Some comments on the changes:
- Host encoding management will probably need a second round. We will
need to clearly determine which OS don't have support for iconv
(excluding Windows OSs, which have their specific way of handling host
encodings).
- Regarding the issue of the `best encoding' to encode a given character
string, I really think that UTF-8 could be the default best encoding for
all of those OS supporting iconv (GNU/Linux, Unix, Mac OS X...) and even
for Windows OSs (AFAIK, UTF-8 is available in all modern Windows
versions... should we give support for older versions?). UTF-8, in fact,
is one of the encoding conversions which will be built-in in the
library.
- Maybe we should really decide which will be the full list of supported
OS (and version of OS, if needed), and not think it during the
development phase. This will help not only to determine the specific
OS-dependent functions for host encoding support (determine which OS
don't handle UTF-8, for example), but also to determine platforms with a
lack of some required feature (e.g. 64bit integers, discussed in another
thread).
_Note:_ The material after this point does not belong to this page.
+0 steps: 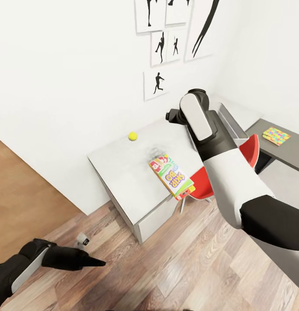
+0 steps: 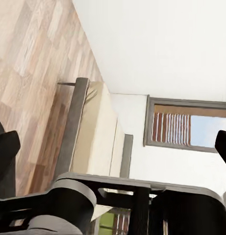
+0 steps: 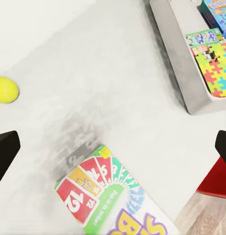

I could start a new page in the Wiki with this issue.
- All the functions involving encoding conversion (even those which
create and initialize a new text object) return the status of the
conversion, which should always be checked.
- I renamed functions involving PDF Strings
(pdf_text_new_from_pdf_string) and PDF Doc Encoding
(pdf_text_get_pdfdocenc, pdf_text_set_pdfdocenc), so that it is clear
which one is being considered (PDF Strings can be in PDF Doc Encoding or
in UTF-16BE with BOM).
- pdf_text_concat won't work with text objects with different
country/language code informations, so the returned status of this
function should always be checked.
- In addition to the `best encoding', another function is given to get
the default host encoding configured in the user's locale
(pdf_text_get_host_encoding).
- And the last one, a new function is given to `initialize' the text
module, which must be called at program startup, and is not thread-safe:
pdf_text_init. This function will be used to load the user's locale
information.
Additional comments are welcome,
--
Aleksander